La Chine épargne toujours plus

Tout le monde veut que la Chine consomme davantage. Mais ce n’est pas le cas. Selon le Fonds monétaire international (FMI), l’épargne des Chinois s’est encore accrue de 7% en dix ans. Avec celle des entreprises, cette épargne représente plus de la moitié du PIB.

Les Américains consomment trop, les Chinois épargnent trop. Tel est le problème. Pour retrouver un équilibre durable, chacun doit faire un pas dans la «bonne» direction. Par la force de la crise du crédit, l’Américain est en phase de rapide diminution de sa consommation. Et le Chinois? Il épargne toujours plus, selon un travail de recherche fouilli du FMI. Entre 1995 et 2005, le taux d’épargne des ménages chinois résidant en ville s’est accru de 7% pour atteindre le quart du revenu disponible. Et comme l’épargne des entreprises s’est aussi accrue, au total l’épargne chinoise représente plus de 50% du PIB.

Les auteurs observent un autre phénomène étonnant: L’augmentation touche toutes les catégories d’âges. Même si la courbe forme un «U» à travers les classes d’âges. Les plus jeunes et les plus âgés épargnent le plus.

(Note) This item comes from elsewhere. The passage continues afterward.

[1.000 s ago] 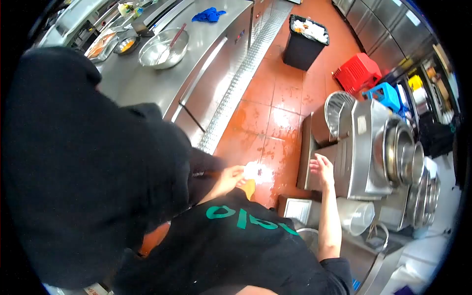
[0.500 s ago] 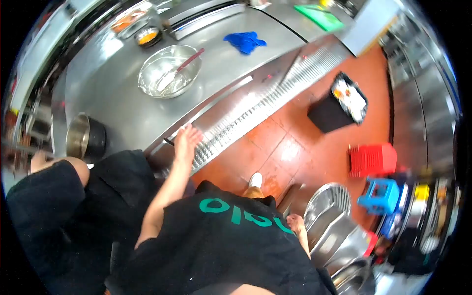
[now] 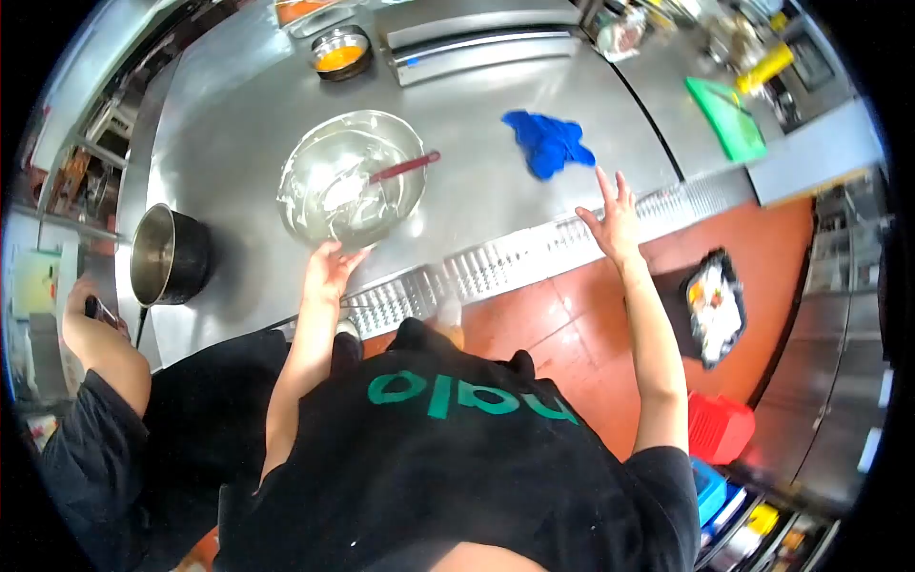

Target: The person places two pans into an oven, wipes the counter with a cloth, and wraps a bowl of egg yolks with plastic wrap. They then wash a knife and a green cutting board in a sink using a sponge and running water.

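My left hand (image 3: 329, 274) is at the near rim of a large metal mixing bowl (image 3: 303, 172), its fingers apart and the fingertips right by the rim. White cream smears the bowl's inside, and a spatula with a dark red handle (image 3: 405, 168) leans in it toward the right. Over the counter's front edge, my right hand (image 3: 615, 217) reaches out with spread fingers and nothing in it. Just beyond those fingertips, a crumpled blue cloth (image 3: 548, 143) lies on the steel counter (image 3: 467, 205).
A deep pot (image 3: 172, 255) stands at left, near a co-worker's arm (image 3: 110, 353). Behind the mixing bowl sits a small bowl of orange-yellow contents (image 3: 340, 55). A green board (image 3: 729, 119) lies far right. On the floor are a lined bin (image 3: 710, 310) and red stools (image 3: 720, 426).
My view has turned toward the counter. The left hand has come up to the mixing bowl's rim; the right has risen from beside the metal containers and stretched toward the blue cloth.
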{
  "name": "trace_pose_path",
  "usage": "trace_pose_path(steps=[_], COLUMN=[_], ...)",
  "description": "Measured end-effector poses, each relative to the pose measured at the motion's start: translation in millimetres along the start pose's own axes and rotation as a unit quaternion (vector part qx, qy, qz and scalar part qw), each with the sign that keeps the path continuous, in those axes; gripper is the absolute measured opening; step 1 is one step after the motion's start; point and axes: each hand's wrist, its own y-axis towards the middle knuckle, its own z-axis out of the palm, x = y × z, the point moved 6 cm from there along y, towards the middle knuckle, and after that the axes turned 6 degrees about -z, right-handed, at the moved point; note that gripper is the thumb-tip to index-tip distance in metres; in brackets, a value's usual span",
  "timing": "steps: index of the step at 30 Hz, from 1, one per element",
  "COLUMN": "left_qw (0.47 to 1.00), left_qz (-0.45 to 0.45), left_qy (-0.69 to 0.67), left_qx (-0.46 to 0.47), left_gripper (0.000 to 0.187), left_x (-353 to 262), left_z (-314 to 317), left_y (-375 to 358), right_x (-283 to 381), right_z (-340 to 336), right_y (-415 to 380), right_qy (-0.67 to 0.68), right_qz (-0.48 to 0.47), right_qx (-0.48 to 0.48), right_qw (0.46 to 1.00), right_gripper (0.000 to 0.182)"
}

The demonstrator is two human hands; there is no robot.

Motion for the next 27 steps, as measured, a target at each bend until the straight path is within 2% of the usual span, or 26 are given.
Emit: trace_pose_path(steps=[1, 4, 5, 7, 9, 10, 11, 14, 16, 17, 19, 21, 22, 23, 25, 27], left_qw=[1.000, 0.993, 0.997, 0.995, 0.981, 0.981, 0.974, 0.949, 0.942, 0.917, 0.915, 0.905, 0.913, 0.899, 0.896, 0.890], left_qz=[0.013, 0.018, 0.029, 0.004, 0.051, 0.068, 0.092, 0.144, 0.165, 0.152, 0.152, 0.111, 0.158, 0.183, 0.147, 0.156], left_qy=[-0.015, 0.025, 0.013, -0.027, -0.012, -0.013, -0.003, -0.041, -0.056, -0.066, -0.087, -0.170, -0.174, -0.148, -0.189, -0.186], left_qx=[-0.004, -0.114, -0.071, -0.098, -0.186, -0.183, -0.208, -0.278, -0.288, -0.362, -0.363, -0.374, -0.333, -0.370, -0.374, -0.387], left_gripper=[0.044, 0.041, 0.040, 0.042, 0.047, 0.051, 0.053, 0.058, 0.060, 0.060, 0.058, 0.057, 0.058, 0.059, 0.060, 0.060], left_x=[1.8, 10.4, 13.9, 20.9, 17.5, 18.5, 25.2, 33.6, 29.5, 35.6, 53.4, 73.8, 74.3, 79.1, 82.2, 97.2], left_z=[-1.2, -32.5, -33.8, -21.7, 13.9, 25.2, 10.0, 55.3, 59.2, 55.4, 56.5, 70.5, 81.5, 73.4, 94.8, 83.5], left_y=[0.2, -3.5, -13.7, -37.7, -75.8, -86.1, -97.6, -122.2, -141.7, -152.0, -149.3, -142.2, -132.1, -144.5, -146.7, -155.4], right_x=[-0.8, -19.0, -30.4, -51.7, -58.7, -42.0, -22.3, 63.2, 127.1, 151.6, 191.1, 225.2, 238.0, 260.3, 286.5, 301.9], right_z=[6.6, 43.3, 61.9, 101.9, 155.7, 160.1, 155.3, 156.0, 175.6, 189.9, 206.9, 230.6, 235.9, 236.6, 244.8, 251.3], right_y=[29.4, 108.4, 128.3, 156.6, 168.7, 175.7, 182.2, 202.6, 217.3, 228.4, 257.4, 284.8, 298.6, 304.9, 331.8, 342.1], right_qy=[-0.048, -0.116, -0.129, -0.125, -0.026, 0.013, 0.048, 0.096, 0.079, 0.087, 0.096, 0.087, 0.088, 0.086, 0.088, 0.066], right_qz=[0.000, -0.141, -0.176, -0.207, -0.162, -0.138, -0.112, -0.182, -0.158, -0.146, -0.116, -0.091, -0.068, -0.051, -0.026, -0.003], right_qx=[0.048, 0.025, 0.017, 0.025, 0.076, 0.054, 0.036, -0.006, 0.008, 0.011, 0.067, 0.101, 0.102, 0.103, 0.096, 0.108], right_qw=[0.998, 0.983, 0.976, 0.970, 0.983, 0.989, 0.992, 0.979, 0.984, 0.985, 0.986, 0.987, 0.989, 0.990, 0.991, 0.992], right_gripper=[0.076, 0.080, 0.080, 0.080, 0.074, 0.072, 0.070, 0.060, 0.056, 0.058, 0.064, 0.071, 0.074, 0.077, 0.080, 0.082])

La recherche économique voudrait que les ménages qui s’attendent à une future sensible augmentation des revenus diminuent leur taux d’épargne. Ce schéma ne fonctionne pas dans le cas présent. L’ajustement de la consommation est très modeste à travers le cycle de vie, selon Marcos Chamon et Eswar Prasad, les auteurs. Et les ménages affectés par la politique d’un enfant par couple n’appartiennent pas au plus forts épargnants.

L’une des raisons majeures à ces développements tient à la privatisation progressive des services publics, à savoir la formation et la santé. Les dépenses de formation et de santé sont passées de 2 à 14% en dix ans.

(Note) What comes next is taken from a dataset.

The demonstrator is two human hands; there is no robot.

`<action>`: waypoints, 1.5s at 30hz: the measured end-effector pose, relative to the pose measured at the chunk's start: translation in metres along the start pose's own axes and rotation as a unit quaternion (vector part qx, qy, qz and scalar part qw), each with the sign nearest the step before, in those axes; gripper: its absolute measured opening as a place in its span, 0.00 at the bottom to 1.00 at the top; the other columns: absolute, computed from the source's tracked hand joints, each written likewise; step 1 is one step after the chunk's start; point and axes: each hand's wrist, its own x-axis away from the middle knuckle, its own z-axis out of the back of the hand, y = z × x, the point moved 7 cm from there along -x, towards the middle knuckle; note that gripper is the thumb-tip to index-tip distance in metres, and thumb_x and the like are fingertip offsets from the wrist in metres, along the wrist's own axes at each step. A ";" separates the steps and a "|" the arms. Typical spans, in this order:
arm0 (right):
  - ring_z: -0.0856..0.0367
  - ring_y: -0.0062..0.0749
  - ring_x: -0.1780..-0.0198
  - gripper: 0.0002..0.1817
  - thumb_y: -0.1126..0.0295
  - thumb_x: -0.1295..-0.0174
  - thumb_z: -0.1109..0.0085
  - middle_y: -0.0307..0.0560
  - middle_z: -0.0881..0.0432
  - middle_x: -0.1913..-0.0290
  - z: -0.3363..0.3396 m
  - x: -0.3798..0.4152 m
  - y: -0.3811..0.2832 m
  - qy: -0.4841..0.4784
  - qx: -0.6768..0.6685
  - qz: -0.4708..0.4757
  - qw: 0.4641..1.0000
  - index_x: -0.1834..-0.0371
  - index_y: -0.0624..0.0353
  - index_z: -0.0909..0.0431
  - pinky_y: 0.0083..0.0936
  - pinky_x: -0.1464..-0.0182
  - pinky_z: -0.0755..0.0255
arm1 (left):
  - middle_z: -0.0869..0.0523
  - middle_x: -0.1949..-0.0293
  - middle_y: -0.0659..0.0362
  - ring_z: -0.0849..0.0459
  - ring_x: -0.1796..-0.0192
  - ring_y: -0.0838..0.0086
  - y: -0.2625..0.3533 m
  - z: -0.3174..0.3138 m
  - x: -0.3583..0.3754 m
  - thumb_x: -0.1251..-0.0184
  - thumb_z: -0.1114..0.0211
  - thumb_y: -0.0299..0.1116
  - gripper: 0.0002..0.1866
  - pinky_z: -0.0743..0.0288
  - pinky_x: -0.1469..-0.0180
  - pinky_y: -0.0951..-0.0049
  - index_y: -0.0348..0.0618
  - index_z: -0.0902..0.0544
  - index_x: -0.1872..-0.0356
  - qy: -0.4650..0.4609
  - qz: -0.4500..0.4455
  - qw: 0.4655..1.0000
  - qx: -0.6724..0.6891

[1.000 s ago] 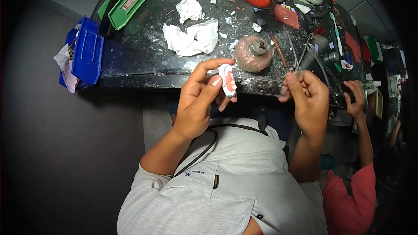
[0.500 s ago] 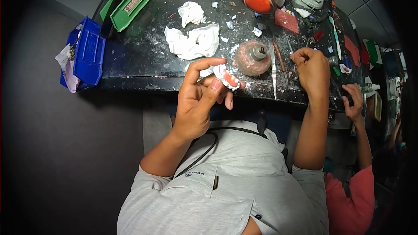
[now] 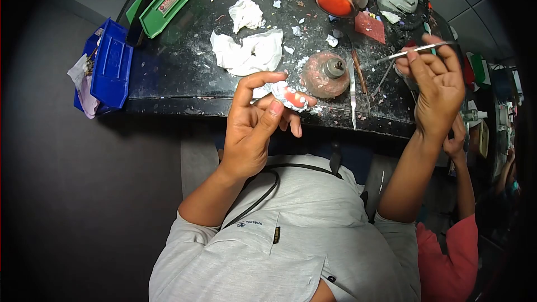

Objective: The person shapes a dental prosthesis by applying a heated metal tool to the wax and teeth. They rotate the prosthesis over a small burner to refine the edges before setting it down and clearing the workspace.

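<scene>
My left hand (image 3: pixel 246 134) holds a small dental model (image 3: pixel 293 98) between thumb and fingers, in front of the bench edge. White plaster and pink wax with pale teeth show on it; the fingers cover part of it. Raised over the right side of the bench, my right hand (image 3: pixel 437 92) grips a slim metal dental carving tool (image 3: pixel 417 51), which lies almost level and points left. Between the hands stands a round, pink-smeared spirit burner (image 3: pixel 320 81) with a metal wick holder. A metal scalpel handle (image 3: pixel 352 98) and a brown-handled tool (image 3: pixel 359 72) lie beside it.
Crumpled white tissues (image 3: pixel 249 53) and plaster bits lie on the black bench (image 3: pixel 184 72). Blue (image 3: pixel 113 72) and green bins (image 3: pixel 168 8) stand at left. Red wax sheet (image 3: pixel 370 27) lies behind the tools. At right, a co-worker's arm (image 3: pixel 463 179) is close to mine.
My right hand has lifted off the bench and moved right, bringing up the metal carving tool. My left hand stays in place with the dental model, slightly turned.
</scene>
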 end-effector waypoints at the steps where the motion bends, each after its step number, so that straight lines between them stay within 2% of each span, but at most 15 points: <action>1: 0.11 0.34 0.61 0.11 0.84 0.36 0.38 0.60 0.14 0.60 -0.004 -0.002 -0.004 0.000 0.000 0.000 1.000 0.52 0.77 0.24 0.26 0.56 0.13 | 0.13 0.50 0.41 0.16 0.65 0.76 0.000 0.000 0.000 0.19 0.48 0.32 0.18 0.30 0.60 0.80 0.43 0.37 0.34 0.001 -0.002 1.000 -0.001; 4: 0.12 0.46 0.55 0.12 0.88 0.36 0.41 0.66 0.15 0.56 -0.006 -0.006 -0.028 0.080 -0.055 0.131 0.987 0.50 0.78 0.25 0.37 0.50 0.12 | 0.13 0.50 0.42 0.16 0.65 0.76 0.000 0.001 -0.001 0.19 0.48 0.32 0.18 0.30 0.60 0.80 0.43 0.37 0.34 0.005 -0.004 1.000 -0.005; 7: 0.12 0.48 0.54 0.12 0.88 0.36 0.41 0.68 0.15 0.55 -0.021 -0.012 -0.028 0.048 -0.036 0.167 0.984 0.50 0.78 0.25 0.38 0.50 0.12 | 0.13 0.50 0.41 0.16 0.65 0.76 0.000 0.002 -0.001 0.19 0.48 0.32 0.18 0.30 0.60 0.81 0.43 0.37 0.34 0.007 -0.004 1.000 -0.007; 12: 0.11 0.41 0.53 0.11 0.87 0.36 0.40 0.64 0.15 0.54 -0.034 -0.017 -0.007 0.010 -0.034 0.109 0.993 0.51 0.77 0.24 0.31 0.48 0.13 | 0.13 0.50 0.41 0.16 0.65 0.76 0.000 0.004 -0.001 0.19 0.48 0.32 0.18 0.31 0.60 0.81 0.44 0.37 0.34 0.010 -0.004 1.000 -0.007; 25: 0.11 0.44 0.53 0.10 0.86 0.35 0.41 0.63 0.15 0.56 -0.028 -0.009 -0.013 0.023 -0.043 0.093 0.994 0.51 0.77 0.24 0.34 0.52 0.11 | 0.13 0.50 0.41 0.16 0.65 0.77 0.001 0.004 -0.001 0.19 0.48 0.31 0.18 0.31 0.60 0.81 0.43 0.37 0.34 0.007 -0.006 1.000 -0.005; 28: 0.11 0.43 0.59 0.10 0.83 0.34 0.43 0.63 0.15 0.58 -0.014 0.003 -0.006 -0.020 -0.081 0.041 0.996 0.51 0.76 0.25 0.34 0.55 0.11 | 0.13 0.50 0.41 0.17 0.65 0.77 0.002 0.004 -0.001 0.19 0.48 0.31 0.18 0.30 0.60 0.81 0.43 0.37 0.34 0.009 -0.005 1.000 -0.001; 36: 0.11 0.43 0.59 0.10 0.84 0.34 0.44 0.63 0.15 0.59 -0.010 0.022 -0.002 -0.028 -0.075 0.022 0.997 0.51 0.76 0.25 0.33 0.56 0.11 | 0.13 0.50 0.41 0.17 0.65 0.77 -0.004 0.000 0.000 0.20 0.48 0.31 0.18 0.30 0.60 0.81 0.43 0.36 0.34 0.001 0.006 1.000 0.004; 38: 0.11 0.43 0.59 0.10 0.84 0.34 0.44 0.64 0.15 0.59 -0.011 0.022 -0.002 -0.031 -0.078 0.021 0.996 0.51 0.76 0.25 0.33 0.56 0.11 | 0.15 0.50 0.35 0.16 0.67 0.71 -0.002 0.002 0.000 0.19 0.48 0.33 0.19 0.29 0.60 0.75 0.43 0.38 0.33 0.004 0.008 1.000 -0.027; 42: 0.11 0.43 0.59 0.10 0.84 0.34 0.44 0.64 0.15 0.59 -0.011 0.021 -0.002 -0.037 -0.077 0.026 0.996 0.51 0.76 0.25 0.33 0.56 0.11 | 0.15 0.51 0.35 0.16 0.67 0.71 -0.002 0.002 0.000 0.19 0.48 0.33 0.19 0.29 0.60 0.74 0.43 0.38 0.33 0.006 0.009 1.000 -0.024; 44: 0.11 0.43 0.58 0.10 0.83 0.34 0.43 0.64 0.15 0.59 -0.011 0.022 -0.002 -0.039 -0.080 0.027 0.996 0.51 0.76 0.25 0.33 0.56 0.11 | 0.13 0.50 0.40 0.17 0.65 0.76 -0.002 0.001 0.000 0.20 0.47 0.31 0.18 0.30 0.60 0.81 0.43 0.36 0.34 0.006 0.004 1.000 0.003; 45: 0.11 0.43 0.58 0.10 0.83 0.34 0.43 0.64 0.15 0.59 -0.010 0.022 -0.002 -0.038 -0.080 0.027 0.996 0.51 0.76 0.25 0.33 0.56 0.11 | 0.13 0.50 0.40 0.17 0.65 0.76 -0.002 0.001 0.000 0.20 0.47 0.31 0.18 0.30 0.60 0.81 0.43 0.36 0.34 0.005 0.005 1.000 0.003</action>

La politique d’encouragement à la propriété immobilière a créé de nouveaux motifs d’épargne. De 17% en 1990, la part des propriétaires de leur propre logement a explosé à 86% en 2005!

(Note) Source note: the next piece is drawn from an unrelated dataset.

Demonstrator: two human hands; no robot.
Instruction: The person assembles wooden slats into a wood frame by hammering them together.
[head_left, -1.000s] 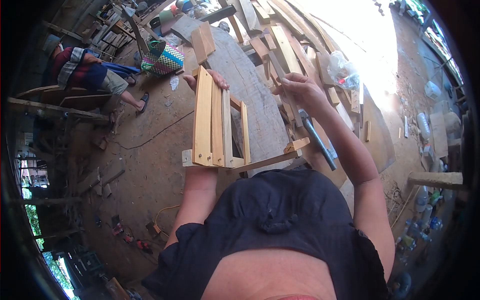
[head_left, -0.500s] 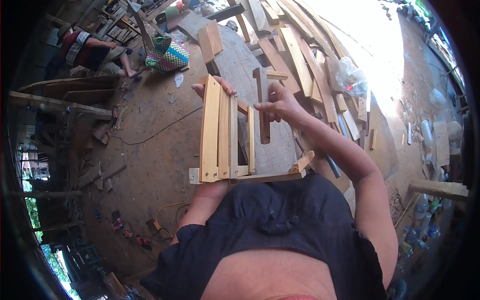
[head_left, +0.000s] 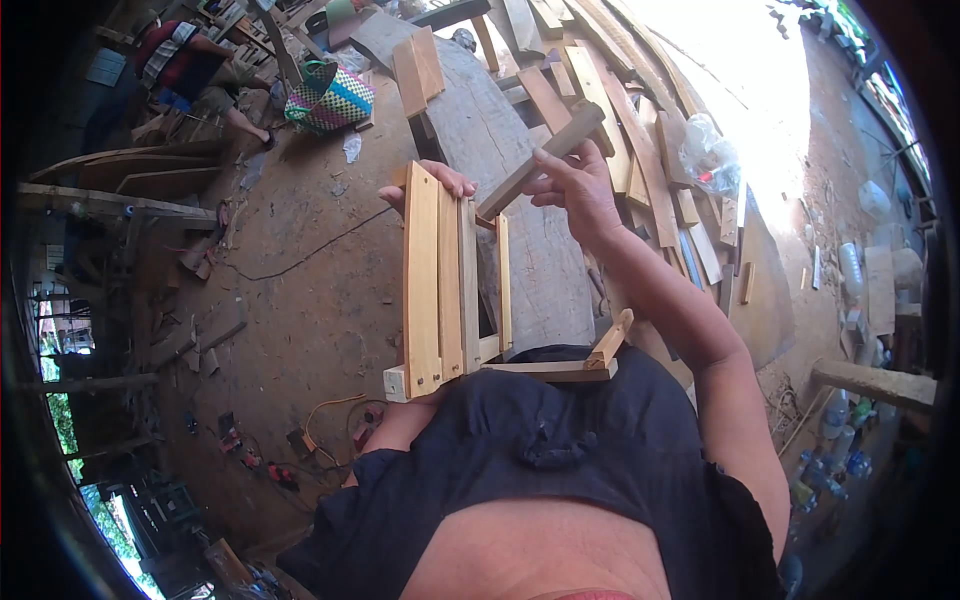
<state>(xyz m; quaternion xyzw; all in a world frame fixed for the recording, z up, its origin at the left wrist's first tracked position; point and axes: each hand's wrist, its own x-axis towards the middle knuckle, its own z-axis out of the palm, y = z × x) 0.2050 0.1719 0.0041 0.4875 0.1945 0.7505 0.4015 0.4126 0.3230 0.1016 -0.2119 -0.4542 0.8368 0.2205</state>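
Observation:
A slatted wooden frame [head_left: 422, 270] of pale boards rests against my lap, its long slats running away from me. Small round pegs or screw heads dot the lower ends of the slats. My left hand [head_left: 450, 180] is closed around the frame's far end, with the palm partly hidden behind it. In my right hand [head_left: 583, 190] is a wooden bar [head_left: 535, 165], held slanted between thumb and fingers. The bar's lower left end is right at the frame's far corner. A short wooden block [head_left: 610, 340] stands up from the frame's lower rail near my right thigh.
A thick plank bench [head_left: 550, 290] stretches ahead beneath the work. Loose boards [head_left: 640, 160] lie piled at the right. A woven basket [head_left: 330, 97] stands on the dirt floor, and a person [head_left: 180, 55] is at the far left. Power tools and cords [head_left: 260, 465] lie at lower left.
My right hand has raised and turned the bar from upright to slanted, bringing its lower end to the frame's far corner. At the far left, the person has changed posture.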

Tout le monde voudrait que dorénavant le Chinois consomme enfin. Mais rien n’est moins sûr. Si 86% des Chinois ont leur propre toit, la qualité des logements laisse tellement à désirer que les ménages épargnent pour améliorer leur chez soi.

Cela dit, est-ce la faute des Chinois si les Occidentaux ont besoin de leurs capitaux pour financer leurs excès de consommation? Ni le gouvernement américain ni les agences immobilières fédérales n’étaient obligées de dépenser les capitaux venus d’Asie, selon Tim Swanson. Mais cet opinion est très minoritaire. Le monde semble préférer accuser l’étranger plutôt que de faire son ménage, écrit Gideon Rachman sur le blog du Financial Times. Le protectionnisme est en hausse. D’ailleurs un nouveau mot est né à Davos: déglobalisation.

Mais si la Chine ne consomme pas, devrait-elle se lancer dans des projets d’investissements en infrastructures? Un travail de la Banque mondiale nous laisse sceptique. Les nouvelles infrastructures réduisent les goulets d’étranglement et les contraintes, mais n’encouragent pas la croissance. Etonnant!